04/12/2018 | MANAGEMENT - COMMUNICATION - CONSEIL

Pour conclure notre série sur la bienveillance en entreprise, le dernier volet passe à la loupe la bienveillance en cabinet d’avocats. La profession est particulièrement touchée par le désengagement de ses plus jeunes recrues. Focus sur un mal qui ronge la profession.   

Temps de lecture : 4’00’’

Par Kevin Hoffschir

« Nous sommes une profession extrêmement difficile ». Ces mots, ce sont ceux de la bâtonnière Marie-Aimée Peyron, en réaction à un des nombreux articles de presse portant sur le mal-être de la profession.

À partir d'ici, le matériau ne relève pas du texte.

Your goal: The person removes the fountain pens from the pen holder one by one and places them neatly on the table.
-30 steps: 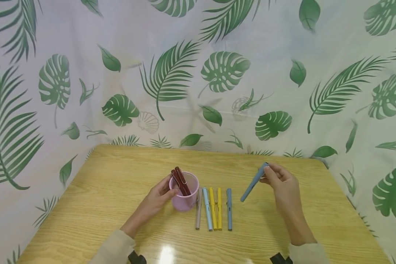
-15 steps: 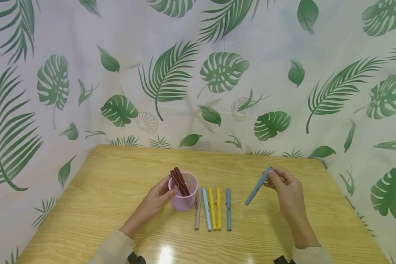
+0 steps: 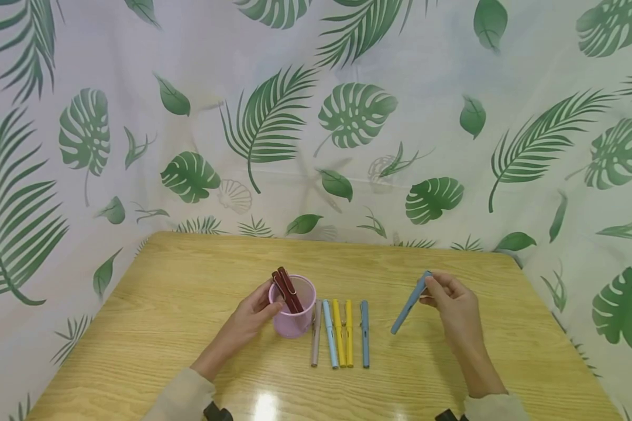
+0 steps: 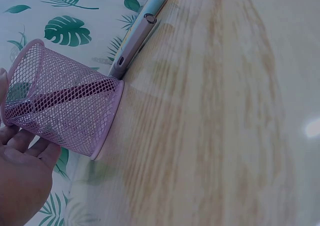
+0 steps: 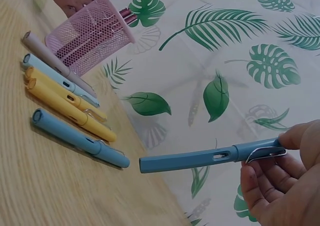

Cette déclaration met en relief toute la difficulté d’apporter une réponse claire au désengagement des jeunes avocats. D’un côté, un phénomène de désengagement croissant qui inquiète l’ensemble des acteurs de la profession. De l’autre, une réalité tout aussi indéniable pour ces acteurs : le métier d’avocat est dur. Et il ne l’est pas devenu par la force de la conjoncture. Il l’a toujours été. Face à ce problème apparemment insoluble, la notion de bienveillance constitue peut-être une des clés de l’avenir de l’avocat.

SEUL AU MONDE

Le désengagement professionnel est une tendance particulièrement palpable au sein de la profession d’avocat. Les chiffres sont sans appel : 30% des jeunes avocats quittent leur robe avant dix ans de carrière. Un pourcentage qui monte à 40% en ce qui concerne les avocates. Plusieurs facteurs sont en cause.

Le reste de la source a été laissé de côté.